第3話 黒い食卓

昨日は、人間界で初めての友達が出来た進太郎。

自分の部屋の六畳間の和室で目覚めは、さわやかだった。

「殿下~♪ 起きないと、私達でお着替えさせちゃいますよ♪」

赤毛の人狼メイド、アニーが起こしにやってくる。


「起きてるから、自分で着替えるから。」

返事をすると部屋の外でチッ!!とアニーが舌打ちする。


「いや、ちょっと待てっ!!何の舌打ちだっ!!」

急いで制服に着替え、部屋の戸を開けてツッコむ。

このままでは貞操の危機だ。

「・・・・・・しくしくしく、殿下が側室の私達につめたいです。
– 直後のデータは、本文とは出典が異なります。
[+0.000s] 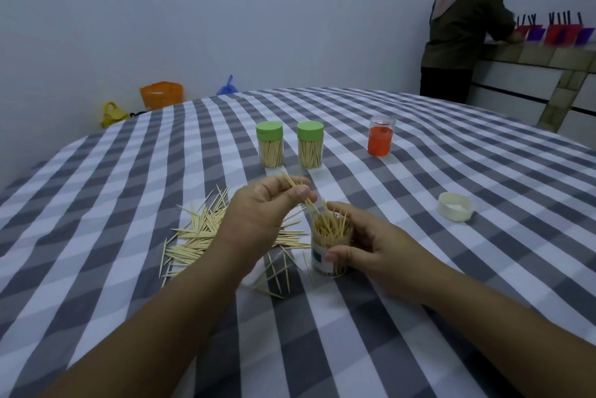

」

アニーがわざとらしく嘘泣きをするのは放置する。


「まだ初恋もしてないわっ!!・・・・・・大体側室って、なんだよ。」

ぼやきながら一階のリビングへと向かう。


「おはようございます殿下、お食事のご用意は整っております♪」

ビクトリアメイド姿の人魚メイドのメイが恭しく挨拶する。

「おはようメイ。で、飯は何?」

とたずねつつ食卓に着く。


紫の肌のフランケンメイドのフランが、茶碗にご飯をよそい小鉢に

なにやら黒いドロドロとした物体をよそう。

「ちょっとまて、フランッその黒いのはなんだっ!!」

自然によそうので、スルーしかけたがツッコむ。

「・・・・・・殿下、これは魔界の食材ブラックジェルスライム。」

フランが何を言っているのだろうと言う顔を向けている。


「いや、それは俺も知ってるが何で朝から魔界食材が出るんだよっ!!」

人間界に暮らしているのだから、人間界の物を食いたい。


「殿下~♪好き嫌いは駄目でちゅよ~♪」

アニーが背後から抱きつき進太郎をあやす。

「ええい、やめろアニーッ!!」

叫ぶ進太郎の頭を、アニーが大きい胸ではさみつつ羽交い絞め。

「・・・・・・殿下、この家は魔界の大使館なので魔界でもあるから不思議じゃない。」


フランが、味噌汁を入れる容器に黒いダークマター汁を注ぐ。

「そうですよ、魔界食材を食べて神聖魔法などに耐性をつけませんと。」

とメイもアジの干物に黒い液体、これは醤油をかける。


「お弁当は、人間界の物ですから早く朝ごはんを食べましょうね♪」

メイが、眼鏡を光らせ暗示をかけて進太郎の口を開かせて

箸で料理を掴み進太郎に食わせる拒否権は無い。


「私達の愛情もたくさん召し上がってくださいね♪」

進太郎への羽交い絞めを解いてアニーも食べさせる。

スライムは甘さと酸味が混ざったもずく酢、ダークマター汁は

薄い塩味が利いているのを舌に感じつつ進太郎は朝食を摂らされた。


その後、暗示をかけられたままメイド達に歯磨きや肌の手入れや荷物の用意をされて

進太郎は学校へと送り出されたのだった。